Now that we identified the root cause, the second step was to provision new, non-legacy API keys for the problematic buckets. Exoscale deprecated at the same time part of their APIs used by our orchestrator, so we spent the day migrating our codebase to use the new APIs endpoints. On Tuesday, we were able to recreate all the api keys and update the application configurations. By redeploying the application, the S3 storage connection was restored.

On Wednesday, after checking the daily nightly backups, we noticed some of the backups on the fixed storages were failing - some objects were not accessible to the new API keys (head_object: 403 Forbidden). This was only the case on storages that were first provisioned years ago.

This specific issue was related to how the storages were managed back then, when Exoscale features were less advanced. For those storages, the legacy API keys belonged to a sub-organization created specifically for each storage (usr-). As the new API keys belonged to the parent organization, the objects missing proper ACLs (granting full control to the parent organization) could neither be read nor written.

We first tried to set bucket ownership controls on the problematic buckets to force all objects to belong to the parent organization, but this action disables the ACLs set at the object level, effectively making all objects private. Most applications only store publicly readable assets in their storage. We thus reverted the ownership controls and looked for a better solution.

The solution was sketched out and thoroughly tested on Thursday, and applied to all storages on Friday at noon, effectively ending the outage. It consisted of the following steps, to be carried on each storage:

  1. Find all the files missing the ACLs granting full control to the organization the new API key belong to,
  2. Create an API key on the sub-organisation,
  3. Use the API key created in 2 to patch the ACLs of the objects listed in 1.

We took all the possible measures to ensure this won’t happen again and ensured the notifications were now properly configured. On the positive side, the solution to the outage allowed us to strengthen the security of the storages and improve the overall management of permissions on Exoscale buckets.

We are sorry for the inconvenience and would like to thank all the Exoscale customers for their patience and their help in the handling of this incident.

Posted Jul 25, 2024 - 08:48 UTC

Resolved
This incident has been resolved.
Posted Jul 09, 2024 - 09:08 UTC
Monitoring
A fix has been implemented and we are monitoring the results.
Posted Jul 08, 2024 - 07:57 UTC
Investigating
We are currently investigating issues with our infrastructure provider Exoscale which relates to general management and bucket management.
Posted Jul 04, 2024 - 15:20 UTC
Monitoring
A fix has been implemented and we are monitoring the results.
Posted Jul 03, 2024 - 12:28 UTC
Update
Some users might experience a problem to access objects in a bucket in this region.
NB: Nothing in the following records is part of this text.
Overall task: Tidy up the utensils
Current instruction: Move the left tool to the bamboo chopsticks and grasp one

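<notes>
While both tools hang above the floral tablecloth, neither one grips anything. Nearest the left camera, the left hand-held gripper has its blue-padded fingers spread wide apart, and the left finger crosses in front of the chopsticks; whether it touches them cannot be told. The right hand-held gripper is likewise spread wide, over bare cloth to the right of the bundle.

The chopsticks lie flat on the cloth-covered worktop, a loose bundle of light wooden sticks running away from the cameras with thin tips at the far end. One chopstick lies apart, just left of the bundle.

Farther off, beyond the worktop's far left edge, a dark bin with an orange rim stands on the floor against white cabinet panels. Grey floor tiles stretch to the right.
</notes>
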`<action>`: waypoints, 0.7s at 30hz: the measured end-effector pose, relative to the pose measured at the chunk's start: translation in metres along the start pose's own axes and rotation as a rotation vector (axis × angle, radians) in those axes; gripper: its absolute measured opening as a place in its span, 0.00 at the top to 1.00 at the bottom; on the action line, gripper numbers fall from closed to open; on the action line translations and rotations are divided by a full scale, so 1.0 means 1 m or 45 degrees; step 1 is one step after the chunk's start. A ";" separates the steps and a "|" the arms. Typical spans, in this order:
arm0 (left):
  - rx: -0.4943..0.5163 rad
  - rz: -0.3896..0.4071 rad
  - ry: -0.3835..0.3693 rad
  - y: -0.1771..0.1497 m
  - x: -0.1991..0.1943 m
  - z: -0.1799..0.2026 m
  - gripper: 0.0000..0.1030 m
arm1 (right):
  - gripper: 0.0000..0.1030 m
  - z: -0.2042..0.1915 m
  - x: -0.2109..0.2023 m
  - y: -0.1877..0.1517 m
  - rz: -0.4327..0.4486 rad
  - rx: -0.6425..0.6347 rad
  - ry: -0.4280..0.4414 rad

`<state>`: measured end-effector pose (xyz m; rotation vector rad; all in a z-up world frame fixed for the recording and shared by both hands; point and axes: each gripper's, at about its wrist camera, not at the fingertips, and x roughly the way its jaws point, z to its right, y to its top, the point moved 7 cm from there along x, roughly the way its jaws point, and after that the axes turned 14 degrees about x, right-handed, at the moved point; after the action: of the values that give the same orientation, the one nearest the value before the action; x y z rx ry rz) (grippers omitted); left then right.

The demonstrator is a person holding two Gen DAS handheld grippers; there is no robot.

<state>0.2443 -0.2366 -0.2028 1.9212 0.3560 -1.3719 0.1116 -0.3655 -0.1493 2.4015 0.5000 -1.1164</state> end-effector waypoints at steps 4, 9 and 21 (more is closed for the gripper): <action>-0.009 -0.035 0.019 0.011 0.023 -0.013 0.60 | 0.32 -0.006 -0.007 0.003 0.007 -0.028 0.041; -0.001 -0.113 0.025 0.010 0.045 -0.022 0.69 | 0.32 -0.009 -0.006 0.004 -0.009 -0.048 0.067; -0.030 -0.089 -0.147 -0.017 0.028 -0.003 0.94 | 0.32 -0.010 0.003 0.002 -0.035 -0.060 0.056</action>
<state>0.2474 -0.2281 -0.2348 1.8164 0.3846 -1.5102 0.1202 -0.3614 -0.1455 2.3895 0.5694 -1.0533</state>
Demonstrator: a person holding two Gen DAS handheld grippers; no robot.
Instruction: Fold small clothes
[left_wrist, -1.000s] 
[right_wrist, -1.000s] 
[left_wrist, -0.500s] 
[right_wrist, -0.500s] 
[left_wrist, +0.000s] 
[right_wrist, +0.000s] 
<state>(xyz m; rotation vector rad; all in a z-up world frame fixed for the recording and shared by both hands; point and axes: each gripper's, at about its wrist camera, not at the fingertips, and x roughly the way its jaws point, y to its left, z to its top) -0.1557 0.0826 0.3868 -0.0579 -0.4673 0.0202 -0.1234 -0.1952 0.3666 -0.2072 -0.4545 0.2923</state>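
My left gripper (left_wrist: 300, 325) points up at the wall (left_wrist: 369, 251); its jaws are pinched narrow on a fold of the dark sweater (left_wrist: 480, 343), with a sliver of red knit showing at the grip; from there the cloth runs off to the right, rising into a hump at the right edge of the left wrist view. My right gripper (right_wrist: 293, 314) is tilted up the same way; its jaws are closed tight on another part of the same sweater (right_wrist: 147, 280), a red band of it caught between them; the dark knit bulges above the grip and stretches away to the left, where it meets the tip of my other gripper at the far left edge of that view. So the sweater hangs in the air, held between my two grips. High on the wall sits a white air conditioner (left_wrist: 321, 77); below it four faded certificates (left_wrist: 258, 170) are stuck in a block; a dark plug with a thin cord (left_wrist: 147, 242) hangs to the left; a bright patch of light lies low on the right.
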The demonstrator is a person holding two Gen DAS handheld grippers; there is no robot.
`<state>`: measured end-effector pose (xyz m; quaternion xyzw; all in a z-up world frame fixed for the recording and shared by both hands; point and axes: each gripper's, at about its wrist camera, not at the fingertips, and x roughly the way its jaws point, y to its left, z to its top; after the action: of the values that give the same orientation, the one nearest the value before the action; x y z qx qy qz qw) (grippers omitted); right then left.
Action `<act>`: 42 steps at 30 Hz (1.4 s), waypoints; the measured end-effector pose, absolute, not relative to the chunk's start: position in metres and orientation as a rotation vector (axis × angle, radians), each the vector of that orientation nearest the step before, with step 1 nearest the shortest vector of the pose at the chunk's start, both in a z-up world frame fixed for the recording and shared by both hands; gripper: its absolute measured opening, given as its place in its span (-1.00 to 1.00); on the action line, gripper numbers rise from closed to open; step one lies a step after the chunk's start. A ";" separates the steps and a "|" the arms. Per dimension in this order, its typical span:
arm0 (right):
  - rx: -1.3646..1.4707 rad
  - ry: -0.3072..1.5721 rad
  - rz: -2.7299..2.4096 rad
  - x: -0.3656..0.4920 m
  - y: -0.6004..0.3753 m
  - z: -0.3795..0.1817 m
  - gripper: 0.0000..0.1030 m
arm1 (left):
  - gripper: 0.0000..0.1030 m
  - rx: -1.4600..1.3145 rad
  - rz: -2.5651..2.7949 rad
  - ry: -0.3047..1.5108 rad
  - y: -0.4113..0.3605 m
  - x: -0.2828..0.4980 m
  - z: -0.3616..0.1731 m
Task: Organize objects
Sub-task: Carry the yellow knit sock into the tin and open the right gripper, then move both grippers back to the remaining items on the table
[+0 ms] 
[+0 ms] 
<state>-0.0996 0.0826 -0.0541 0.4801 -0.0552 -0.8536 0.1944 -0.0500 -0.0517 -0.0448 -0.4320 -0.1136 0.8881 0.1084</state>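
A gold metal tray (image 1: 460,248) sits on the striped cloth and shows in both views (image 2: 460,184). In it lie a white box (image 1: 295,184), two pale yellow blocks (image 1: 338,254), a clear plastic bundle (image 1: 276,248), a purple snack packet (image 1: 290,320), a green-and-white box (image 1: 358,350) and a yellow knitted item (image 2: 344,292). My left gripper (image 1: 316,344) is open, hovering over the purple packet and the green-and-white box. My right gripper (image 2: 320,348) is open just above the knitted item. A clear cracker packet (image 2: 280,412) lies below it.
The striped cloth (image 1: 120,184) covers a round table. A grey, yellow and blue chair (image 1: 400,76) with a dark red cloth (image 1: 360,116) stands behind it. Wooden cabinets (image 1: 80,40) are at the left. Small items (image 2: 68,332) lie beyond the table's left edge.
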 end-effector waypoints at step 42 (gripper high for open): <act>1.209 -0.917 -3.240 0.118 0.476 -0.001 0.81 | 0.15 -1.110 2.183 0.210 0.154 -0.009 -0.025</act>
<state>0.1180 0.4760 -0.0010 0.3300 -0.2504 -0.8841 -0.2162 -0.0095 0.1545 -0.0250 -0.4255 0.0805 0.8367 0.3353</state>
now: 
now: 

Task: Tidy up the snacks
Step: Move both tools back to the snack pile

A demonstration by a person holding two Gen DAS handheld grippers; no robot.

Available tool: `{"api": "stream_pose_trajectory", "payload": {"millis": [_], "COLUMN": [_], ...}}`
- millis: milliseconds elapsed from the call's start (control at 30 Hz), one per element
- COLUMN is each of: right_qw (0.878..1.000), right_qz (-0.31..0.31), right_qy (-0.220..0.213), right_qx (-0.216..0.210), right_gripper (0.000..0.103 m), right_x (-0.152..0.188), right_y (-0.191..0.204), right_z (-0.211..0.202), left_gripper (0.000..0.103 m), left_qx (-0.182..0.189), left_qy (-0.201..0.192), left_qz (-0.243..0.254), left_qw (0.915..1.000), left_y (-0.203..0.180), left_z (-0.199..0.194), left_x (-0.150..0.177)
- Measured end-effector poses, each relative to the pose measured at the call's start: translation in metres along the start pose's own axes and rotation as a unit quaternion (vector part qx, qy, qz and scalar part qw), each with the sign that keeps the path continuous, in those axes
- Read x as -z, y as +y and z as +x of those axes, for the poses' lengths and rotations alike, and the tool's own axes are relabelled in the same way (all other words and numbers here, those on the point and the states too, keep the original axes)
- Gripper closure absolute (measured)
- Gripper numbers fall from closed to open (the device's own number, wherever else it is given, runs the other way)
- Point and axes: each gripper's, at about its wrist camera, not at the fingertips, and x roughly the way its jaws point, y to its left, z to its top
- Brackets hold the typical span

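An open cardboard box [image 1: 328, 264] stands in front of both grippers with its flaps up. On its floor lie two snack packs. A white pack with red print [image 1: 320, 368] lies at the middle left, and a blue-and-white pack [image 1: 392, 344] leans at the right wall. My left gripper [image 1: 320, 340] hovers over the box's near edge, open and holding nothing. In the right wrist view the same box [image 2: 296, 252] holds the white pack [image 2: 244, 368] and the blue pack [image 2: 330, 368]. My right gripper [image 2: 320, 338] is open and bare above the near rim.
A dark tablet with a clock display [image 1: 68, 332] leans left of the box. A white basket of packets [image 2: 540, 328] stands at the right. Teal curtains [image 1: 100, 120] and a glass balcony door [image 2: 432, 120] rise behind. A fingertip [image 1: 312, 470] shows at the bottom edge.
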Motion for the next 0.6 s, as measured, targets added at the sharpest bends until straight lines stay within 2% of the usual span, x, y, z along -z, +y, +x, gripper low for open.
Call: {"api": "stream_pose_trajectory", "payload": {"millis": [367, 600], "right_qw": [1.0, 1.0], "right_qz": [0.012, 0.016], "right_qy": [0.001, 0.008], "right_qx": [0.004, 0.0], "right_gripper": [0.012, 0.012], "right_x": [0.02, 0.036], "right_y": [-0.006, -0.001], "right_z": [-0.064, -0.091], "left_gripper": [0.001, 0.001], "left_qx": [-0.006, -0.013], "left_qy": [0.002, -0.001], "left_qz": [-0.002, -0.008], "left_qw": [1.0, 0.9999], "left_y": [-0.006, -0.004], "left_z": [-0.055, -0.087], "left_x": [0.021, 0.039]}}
We continue to work on a full resolution of the issue.
Posted Jul 02, 2024 - 14:19 UTC
Update
A fix has been implemented and deployments and backups are working again.

We still experience an issue during creation of new buckets in the region and continue to investigate.
Posted Jul 01, 2024 - 15:03 UTC
Identified
We are currently investigating an issue making deployments on the Swiss region impossible.
We have found the root cause and are actively working on it. Existing applications are not impacted.
Posted Jul 01, 2024 - 14:07 UTC
This incident affected: Customer Sites (CH) (Deployment).